Froggy Bottom, at 324 E. Sutton St., is home to butterflies, birds, fish, frogs and toads, say gardeners Jennifer Mortensen and Kyle Quinn.

This year's Omni Peace Garden Tour -- now in its ninth year -- invites humans into Fayetteville spaces created more for plants and animals. Froggy Bottom, at 324 E. Sutton St., is home to butterflies, birds, fish, frogs and toads, say gardeners Jennifer Mortensen and Kyle Quinn.

photo

Courtesy Photo

Deb King’s and Jeanne Sievert’s Bees Here Now Garden, 228 E. Dickson St., is intended to attract pollinators and honey makers — along with the occasional admiration of human passersby.

"We've been working to further enhance the space for our many wild visitors and actually named our garden 'Froggy Bottom' after its amphibian residents," Mortensen says. "In the spring and in the summer, it keeps us quite busy -- busy during the day, maintaining and admiring. Busy at night, listening to the boisterous croaking of frogs and toads."

FAQ

Omni Peace Garden Tour

WHEN — 10 a.m.-3 p.m. Saturday

WHERE — Eight gardens in Fayetteville plus the World Peace Wetland Prairie

COST — $15 at any garden

INFO — 935-4422 or omnicenter.org

FYI

Through the Garden Gate

Hosted by the Flower, Garden and Nature Society, the 2017 Through the Garden Gate tour is scheduled for 9 a.m. to 4 p.m. June 10 and includes seven private gardens and the Botanical Garden of the Ozarks in Fayetteville. Find out more at FGNSofNWA on Facebook or email [email protected].

And Deb King's and Jeanne Sievert's Bees Here Now Garden, 228 E. Dickson St., is intended to attract pollinators and honey makers -- along with the occasional admiration of human passersby.

Before Saturday's tour of their gardens, the two pairs of gardeners answered these questions for What's Up!

Q. Where/who did your green thumb come from?

A. Bees Here Now: We each had parents who gardened -- one of us had a mom who grew flowers and the other a dad who called everything but his vegetable garden "the yard," even though he and his mother grafted camellias, shared gingko saplings and grew exotic lilies

Froggy Bottom: We were primarily indoor gardeners over the past 10 years while living in small East Coast apartments and were fortunate to inherit much of the Sutton Street garden when we purchased the home last fall.

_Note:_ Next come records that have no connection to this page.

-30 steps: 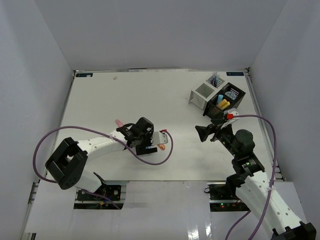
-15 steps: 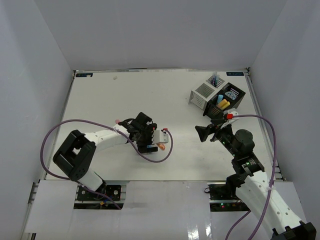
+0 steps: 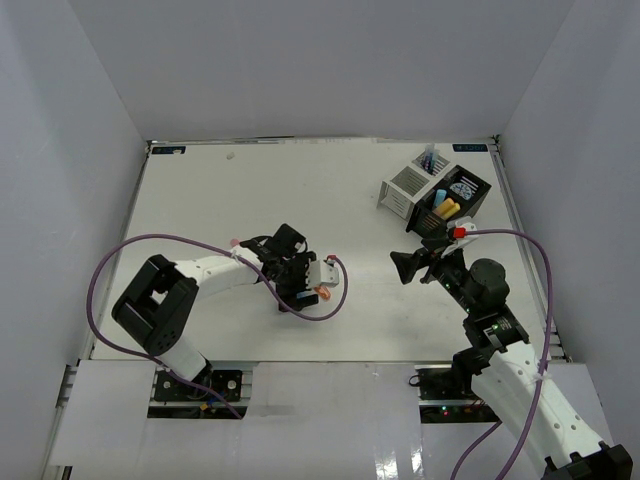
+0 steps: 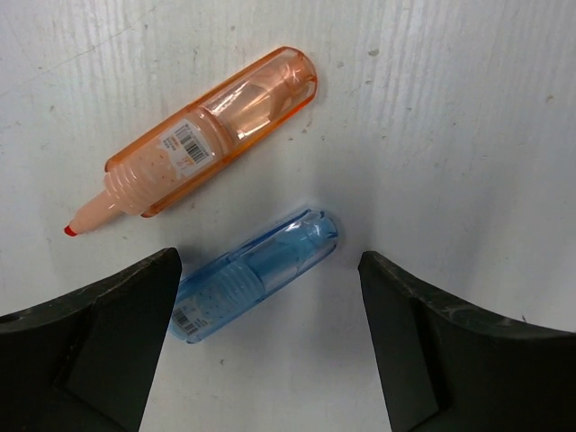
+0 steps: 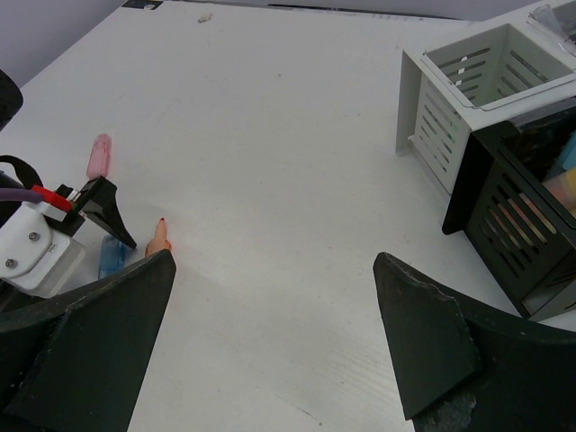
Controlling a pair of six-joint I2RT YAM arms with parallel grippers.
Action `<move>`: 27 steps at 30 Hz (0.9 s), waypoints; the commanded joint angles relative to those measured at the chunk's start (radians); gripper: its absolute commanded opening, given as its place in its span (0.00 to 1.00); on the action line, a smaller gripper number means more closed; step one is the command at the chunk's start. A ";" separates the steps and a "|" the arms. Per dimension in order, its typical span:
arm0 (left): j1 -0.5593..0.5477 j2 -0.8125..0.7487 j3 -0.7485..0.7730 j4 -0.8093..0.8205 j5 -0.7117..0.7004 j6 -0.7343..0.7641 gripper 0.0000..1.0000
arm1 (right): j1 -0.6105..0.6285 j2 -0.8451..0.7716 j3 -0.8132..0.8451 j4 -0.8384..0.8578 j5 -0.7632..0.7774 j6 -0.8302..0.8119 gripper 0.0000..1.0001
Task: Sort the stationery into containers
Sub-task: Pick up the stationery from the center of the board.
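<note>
Blue marker (image 4: pixel 256 274) lies between wide-spread left jaws, one end partly hidden.

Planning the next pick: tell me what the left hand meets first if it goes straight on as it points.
Probably the blue marker, lying on the table between the open fingers of the left hand; height above it unclear.

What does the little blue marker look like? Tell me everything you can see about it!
The blue marker is short and chunky, made of see-through blue plastic, with a rounded cap and a small barcode sticker near its other end. It lies flat and slanted on the white table, between the open jaws of the left gripper. The orange marker lies beside it, not touching.
</note>
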 commanded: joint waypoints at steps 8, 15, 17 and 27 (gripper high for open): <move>0.002 0.000 -0.007 -0.099 0.030 -0.123 0.84 | 0.001 -0.003 0.001 0.047 -0.001 0.010 0.97; 0.002 0.020 -0.029 -0.105 -0.001 -0.215 0.71 | -0.001 -0.006 0.000 0.045 0.004 0.010 0.97; 0.003 0.025 -0.032 -0.107 -0.021 -0.249 0.67 | -0.001 -0.004 0.001 0.045 0.002 0.010 0.97; 0.003 -0.049 -0.009 -0.101 0.019 -0.358 0.43 | -0.001 0.008 0.001 0.043 0.001 0.010 0.97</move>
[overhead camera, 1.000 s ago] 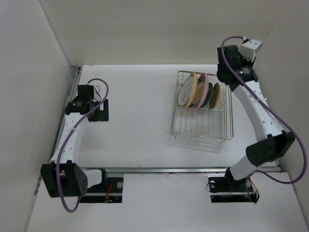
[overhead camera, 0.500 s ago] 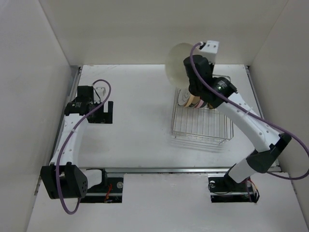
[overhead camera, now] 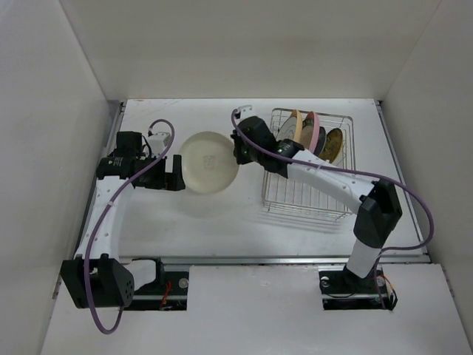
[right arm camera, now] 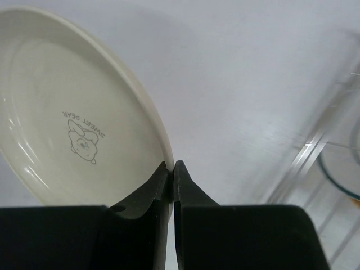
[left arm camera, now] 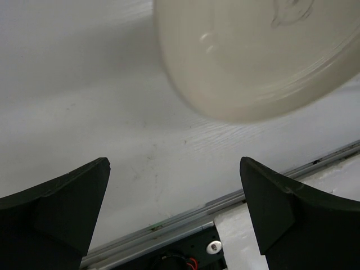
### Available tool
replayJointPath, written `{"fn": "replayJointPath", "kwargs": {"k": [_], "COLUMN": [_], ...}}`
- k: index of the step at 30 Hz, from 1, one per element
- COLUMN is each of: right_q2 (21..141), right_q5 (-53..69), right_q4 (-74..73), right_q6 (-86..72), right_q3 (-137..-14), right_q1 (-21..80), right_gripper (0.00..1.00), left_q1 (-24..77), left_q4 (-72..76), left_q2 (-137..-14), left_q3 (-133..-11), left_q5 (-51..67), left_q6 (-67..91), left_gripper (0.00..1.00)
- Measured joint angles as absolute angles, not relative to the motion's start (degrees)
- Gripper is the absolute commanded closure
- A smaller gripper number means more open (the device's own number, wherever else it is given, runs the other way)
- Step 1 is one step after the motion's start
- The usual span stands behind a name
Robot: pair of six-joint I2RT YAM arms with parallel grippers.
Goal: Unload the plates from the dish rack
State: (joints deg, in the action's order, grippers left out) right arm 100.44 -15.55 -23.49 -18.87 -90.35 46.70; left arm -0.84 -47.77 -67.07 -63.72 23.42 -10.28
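The right pincer (right arm camera: 171, 164), clenched on the rim of the cream plate (overhead camera: 209, 161), has swung it from the dish rack (overhead camera: 304, 209) to mid-counter, beside the released left pincer (overhead camera: 174, 171). That is one plate out.

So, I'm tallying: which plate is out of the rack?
The large cream plate, its rim pinched by the jaws of the right gripper, left of the dish rack; the other plates stand in it.

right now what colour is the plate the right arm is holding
The cream plate is plain apart from a small grey cartoon print; it shows clearest in the right wrist view.
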Motion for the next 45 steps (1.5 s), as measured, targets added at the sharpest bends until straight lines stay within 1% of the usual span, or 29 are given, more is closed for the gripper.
{"fn": "replayJointPath", "kwargs": {"k": [5,6,8,9,10,11,12,13,15,17,22,23,24,27,30,31,33,35,41,45], "right_q2": [102.5,102.5,102.3,102.1,102.0,101.9,101.9,101.9,101.9,101.7,101.7,101.7,101.7,102.5,103.9,104.0,103.7,103.2,95.2,86.2], "right_q5": [-8.6,-7.3,-4.9,-4.0,-3.2,-1.7,-1.3,-0.1,1.4,2.0,2.2,1.9,1.5,-1.3,-5.2,-6.7,-9.5,-12.6,-19.8,-21.1], "right_q4": [-19.8,-18.8,-16.1,-14.8,-13.8,-12.5,-12.3,-11.6,-10.9,-10.6,-10.0,-10.1,-10.3,-13.2,-16.7,-17.4,-18.5,-20.1,-26.4,-29.0], "right_q6": [-19.3,-19.4,-19.5,-19.5,-19.5,-19.5,-19.5,-19.5,-19.5,-19.8,-20.0,-20.1,-20.3,-21.5,-22.5,-22.8,-23.5,-24.1,-25.8,-26.7], "right_q3": [-88.4,-87.8,-86.0,-84.8,-83.8,-82.7,-82.0,-81.2,-80.2,-79.4,-79.0,-79.0,-79.1,-81.2,-85.1,-85.8,-86.2,-86.2,-84.3,-84.3], "right_q1": [49.7,50.0,50.2,50.2,50.2,50.2,50.2,50.2,50.0,49.6,49.4,49.4,49.4,49.6,49.6,49.6,49.6,49.6,48.2,43.7], "right_gripper": [1.0,1.0,1.0,1.0,1.0,1.0,1.0,1.0,1.0,1.0,1.0,0.98,0.84,0.73,0.49,0.37,0.27,0.2,0.11,0.07], "left_q1": [-0.8,-0.8,-0.8,-0.8,-0.8,-0.8,-0.8,-0.8,-0.8,-1.3,-1.5,-1.5,-1.5,-1.3,-1.2,-1.2,-1.2,-1.2,-1.2,-1.2], "left_q4": [-47.8,-47.8,-47.8,-47.8,-47.8,-47.8,-47.8,-47.8,-47.9,-48.2,-48.1,-48.1,-48.2,-48.7,-49.8,-49.9,-49.9,-49.9,-49.9,-49.3], "left_q2": [-68.3,-68.7,-69.4,-69.6,-69.8,-69.9,-70.0,-70.0,-70.1,-70.2,-70.3,-70.4,-70.7,-72.9,-77.2,-78.9,-82.0,-85.4,-95.5,-100.8], "left_q3": [-63.7,-63.7,-63.7,-63.7,-63.7,-63.7,-63.7,-63.7,-63.7,-63.7,-63.8,-63.8,-63.9,-65.3,-67.9,-68.8,-69.9,-70.5,-72.6,-74.5], "left_q5": [24.2,24.1,23.9,23.9,23.9,23.8,23.7,23.7,23.1,22.2,22.0,22.0,22.0,21.8,21.7,21.8,22.1,22.2,22.5,22.9], "left_q6": [-10.2,-10.2,-10.2,-10.1,-10.1,-10.1,-10.0,-10.2,-10.2,-10.3,-10.3,-10.2,-10.0,-9.9,-9.6,-9.5,-9.5,-9.1,-8.5,-8.2], "left_gripper": [0.0,0.03,0.14,0.24,0.28,0.42,0.42,0.63,0.84,1.0,1.0,1.0,1.0,1.0,1.0,1.0,1.0,1.0,1.0,1.0]}}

Q. What appeals to you about gardening as an adult?

A. Bees Here Now: We ... enjoy the communing that comes with being in close contact with the birds, bees, snakes and what have you of nature. In our front yard garden, we love to see the joy on peoples' faces as they watch our garden develop through the seasons.

Froggy Bottom: Making tangible progress on a project with near-term payoff. Also, being outside.

Q. How did your garden's theme develop?

A. Bees Here Now: When we bought our English cottage at Dickson and Willow, the front yard begged to match the home's architecture. As a house-warming, a friend gave us "The Cottage Garden" by Christopher Lloyd and Richard Bird. We decided on a design and started digging. During three years of digging, planting and harvesting, bunnies and deer helped modify our design to include a four-foot perimeter of deer-resistant perennials with more traditional rows of veggies and herbs protected from critters by an electric fence.

Like English cottagers, we grow a lot of food in a small space -- vegetables, herbs, spices, brambles and fruit trees along with many bee and butterfly attractors.

A cattle panel arch with a repurposed farm gate, covered with lots of scrounged fallen limbs and vines and a few bird feeders, creates a haven for birds and bees. And we share bounty with the many critters who call our garden home.

Q. What role does your garden play in life around your house?

A. Bees Here Now: What to do in the garden each day is usually first on our daily to-do list. We divide the labor ranging from planting, feeding, weeding and pest control to harvesting, processing, preparing and eating the proceeds. Tending our garden is a year-round endeavor. We keep a garden journal so we know what we did, when. We photo-document the garden's progress. We even wrote a song about it. So ... there's not much we'd rather do than be immersed in the world that is our garden.

Q. What do you hope visitors to your garden remember/ take away with them?

A. Bees Here Now: Joy is what we hope garden visitors remember from experiencing our garden -- sights, smells, sounds, tastes and touches. We also want people to have the sense they, too, can help plants and animals thrive.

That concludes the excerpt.